* _TASK_:
Look for the string "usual" in the listing below and copy every line in which it appears.

(AVAILABLE DATA begins)

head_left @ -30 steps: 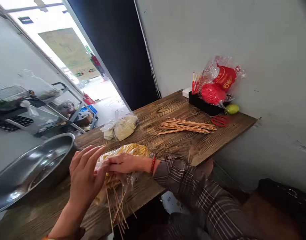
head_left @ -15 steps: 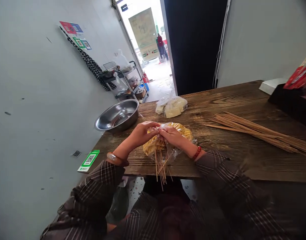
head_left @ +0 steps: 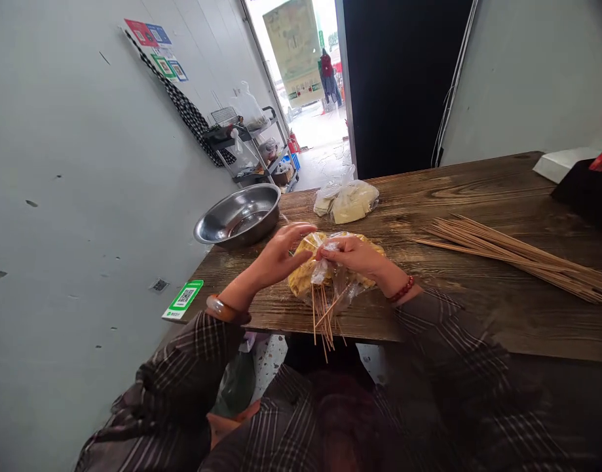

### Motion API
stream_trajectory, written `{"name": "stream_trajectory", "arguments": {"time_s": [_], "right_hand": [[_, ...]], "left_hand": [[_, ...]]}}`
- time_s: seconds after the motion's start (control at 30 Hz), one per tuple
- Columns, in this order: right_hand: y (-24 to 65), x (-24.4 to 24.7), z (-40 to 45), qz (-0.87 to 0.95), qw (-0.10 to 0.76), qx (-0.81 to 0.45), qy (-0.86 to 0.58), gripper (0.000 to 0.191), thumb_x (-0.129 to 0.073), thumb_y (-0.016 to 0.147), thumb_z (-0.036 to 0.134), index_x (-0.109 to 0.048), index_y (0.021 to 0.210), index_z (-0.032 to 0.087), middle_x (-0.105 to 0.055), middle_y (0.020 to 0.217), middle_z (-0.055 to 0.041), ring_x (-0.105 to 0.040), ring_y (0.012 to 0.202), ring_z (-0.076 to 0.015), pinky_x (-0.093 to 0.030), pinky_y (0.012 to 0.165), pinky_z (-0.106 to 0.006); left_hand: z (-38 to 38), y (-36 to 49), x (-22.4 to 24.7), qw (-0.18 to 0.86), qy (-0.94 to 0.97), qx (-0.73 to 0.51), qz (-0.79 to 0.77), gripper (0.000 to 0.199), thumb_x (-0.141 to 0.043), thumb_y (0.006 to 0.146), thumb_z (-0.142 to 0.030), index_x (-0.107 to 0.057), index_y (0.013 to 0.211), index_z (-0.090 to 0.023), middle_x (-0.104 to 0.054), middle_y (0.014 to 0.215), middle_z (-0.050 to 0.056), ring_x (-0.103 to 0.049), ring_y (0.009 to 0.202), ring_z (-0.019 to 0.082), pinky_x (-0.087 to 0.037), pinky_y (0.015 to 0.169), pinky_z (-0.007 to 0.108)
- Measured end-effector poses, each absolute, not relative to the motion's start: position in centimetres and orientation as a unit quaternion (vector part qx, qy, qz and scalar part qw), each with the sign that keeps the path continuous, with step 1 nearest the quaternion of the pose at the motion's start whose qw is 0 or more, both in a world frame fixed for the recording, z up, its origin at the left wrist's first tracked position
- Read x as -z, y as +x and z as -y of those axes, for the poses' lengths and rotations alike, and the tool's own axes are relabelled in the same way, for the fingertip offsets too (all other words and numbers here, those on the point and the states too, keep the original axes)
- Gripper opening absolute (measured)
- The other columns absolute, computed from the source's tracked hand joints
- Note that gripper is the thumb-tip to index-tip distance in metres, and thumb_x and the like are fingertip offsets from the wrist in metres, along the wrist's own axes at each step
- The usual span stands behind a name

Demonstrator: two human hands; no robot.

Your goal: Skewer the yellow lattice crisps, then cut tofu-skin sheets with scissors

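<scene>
A clear plastic bag [head_left: 344,292] of yellow, ridged food pieces [head_left: 301,280] lies on the table in front of me. Several thin wooden skewers [head_left: 325,321] stick out of it towards my body, past the table's front edge. With thumb and fingers, my right hand [head_left: 356,255] pinches the gathered plastic at the top of the bag. My left hand [head_left: 281,257] is just left of the gathered plastic, its thumb and fingers apart and nothing visibly gripped. The hands hide part of the bag's middle.
Behind the bag lies another clear bag with pale, flat sheets [head_left: 352,202]. A steel basin [head_left: 239,216] stands at the back left, near a green QR-code card [head_left: 183,299]. Loose skewers [head_left: 507,252] spread over the table's right side. A dark box [head_left: 578,187] sits at the far right.
My left hand has come away from the gathered plastic, and its fingers have spread. My right hand keeps its pinch on the bag. The whole view has shifted slightly.
</scene>
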State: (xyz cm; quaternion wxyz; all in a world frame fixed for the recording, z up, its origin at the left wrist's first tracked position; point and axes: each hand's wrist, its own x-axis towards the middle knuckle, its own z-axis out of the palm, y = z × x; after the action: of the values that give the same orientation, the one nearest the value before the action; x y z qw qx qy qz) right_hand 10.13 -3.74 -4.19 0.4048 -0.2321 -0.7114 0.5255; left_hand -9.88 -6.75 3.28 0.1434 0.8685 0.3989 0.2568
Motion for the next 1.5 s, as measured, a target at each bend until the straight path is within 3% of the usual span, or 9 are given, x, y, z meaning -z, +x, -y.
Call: {"name": "stream_trajectory", "arguments": {"time_s": [0.1,0.3,0.43,0.57,0.77,0.97,1.1,1.27,1.5], "right_hand": [[10.7,3.7,3.7,0.754,0.417,-0.455,-0.227,0.019,-0.064,0.089,0.034,-0.075,0.086,0.019,-0.072,0.084,-0.0021,-0.061,0.076,-0.0136,-0.046,0.071,-0.027],[9.9,4.2,4.2,0.819,0.43,-0.293,-0.241,0.011,-0.063,0.086,0.014,-0.073,0.087,0.019,-0.073,0.083,-0.0003,-0.062,0.078,-0.0141,-0.046,0.074,-0.028],[8.6,4.6,5.1,0.854,0.43,-0.071,-0.285,0.012,-0.057,0.09,0.011,-0.068,0.091,0.015,-0.071,0.094,-0.0085,-0.061,0.088,-0.0199,-0.045,0.081,-0.034],[8.2,4.8,5.8,0.832,0.437,0.075,-0.332,0.02,-0.047,0.1,0.019,-0.066,0.093,0.017,-0.069,0.099,-0.0106,-0.058,0.093,-0.022,-0.041,0.085,-0.037],[8.8,4.2,6.1,0.784,0.491,0.135,-0.355,0.019,-0.05,0.1,0.026,-0.066,0.091,0.02,-0.068,0.097,-0.0065,-0.052,0.087,-0.021,-0.037,0.078,-0.035],[8.4,4.7,5.7,0.811,0.469,0.095,-0.337,0.026,-0.045,0.101,0.026,-0.064,0.084,0.019,-0.063,0.082,-0.0062,-0.052,0.082,-0.0209,-0.038,0.075,-0.034],[8.3,4.9,5.7,0.819,0.473,0.069,-0.317,0.025,-0.046,0.101,0.025,-0.063,0.083,0.019,-0.063,0.085,-0.0069,-0.054,0.083,-0.0204,-0.04,0.075,-0.033],[8.8,4.3,6.5,0.84,0.432,0.109,-0.311,0.029,-0.044,0.101,0.027,-0.062,0.08,0.019,-0.063,0.084,-0.0073,-0.052,0.081,-0.0215,-0.038,0.075,-0.036],[8.7,3.6,6.8,0.882,0.352,0.094,-0.3,0.024,-0.049,0.098,0.028,-0.063,0.082,0.018,-0.065,0.082,-0.0066,-0.056,0.08,-0.0206,-0.039,0.072,-0.034]], "left_hand": [[5.5,-10.3,-1.9,0.134,0.911,-0.176,-0.347,0.063,-0.078,0.071,-0.03,-0.056,0.13,-0.024,-0.054,0.143,0.011,-0.041,0.14,0.03,-0.028,0.119,0.055],[4.8,-9.7,0.4,0.047,0.894,-0.223,-0.385,0.015,-0.065,0.078,-0.02,-0.069,0.093,-0.02,-0.062,0.134,0.01,-0.04,0.139,0.031,-0.033,0.115,0.055],[4.6,-9.8,0.4,0.071,0.891,-0.212,-0.396,0.011,-0.062,0.079,-0.018,-0.072,0.083,-0.021,-0.068,0.126,0.007,-0.047,0.132,0.029,-0.036,0.113,0.054],[4.7,-10.3,0.2,0.15,0.882,-0.225,-0.386,0.012,-0.063,0.083,-0.024,-0.075,0.086,-0.023,-0.065,0.132,0.007,-0.05,0.13,0.027,-0.033,0.115,0.054],[5.5,-9.8,-0.2,0.323,0.805,-0.276,-0.414,0.03,-0.058,0.09,-0.044,-0.075,0.106,-0.025,-0.059,0.14,0.008,-0.046,0.136,0.028,-0.032,0.116,0.053],[6.0,-7.9,0.8,0.509,0.621,-0.432,-0.411,0.025,-0.072,0.079,-0.042,-0.071,0.082,-0.018,-0.071,0.096,0.007,-0.066,0.088,0.02,-0.052,0.084,0.036],[6.3,-7.8,1.1,0.336,0.661,-0.482,-0.467,0.024,-0.068,0.081,-0.041,-0.066,0.076,-0.017,-0.067,0.117,0.009,-0.061,0.102,0.022,-0.049,0.087,0.036],[6.3,-8.5,1.9,0.052,0.681,-0.46,-0.567,0.028,-0.054,0.09,-0.035,-0.06,0.068,-0.02,-0.066,0.102,0.007,-0.056,0.102,0.021,-0.043,0.094,0.039],[6.1,-10.2,2.6,-0.137,0.705,-0.39,-0.576,0.024,-0.049,0.091,-0.031,-0.064,0.074,-0.021,-0.067,0.094,0.007,-0.054,0.098,0.025,-0.039,0.092,0.043]]}}
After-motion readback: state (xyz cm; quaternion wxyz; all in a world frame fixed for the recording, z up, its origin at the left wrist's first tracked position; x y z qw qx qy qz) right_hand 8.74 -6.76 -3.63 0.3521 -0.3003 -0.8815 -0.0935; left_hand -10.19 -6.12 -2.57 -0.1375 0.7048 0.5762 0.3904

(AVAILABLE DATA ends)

* _OUTPUT_:
- The usual span stands behind a name
Motion for the next 1.5 s, as measured, a target at each bend until the straight path is within 3% of the usual span, or 9 are given, x, y, z meaning -z, +x, -y.

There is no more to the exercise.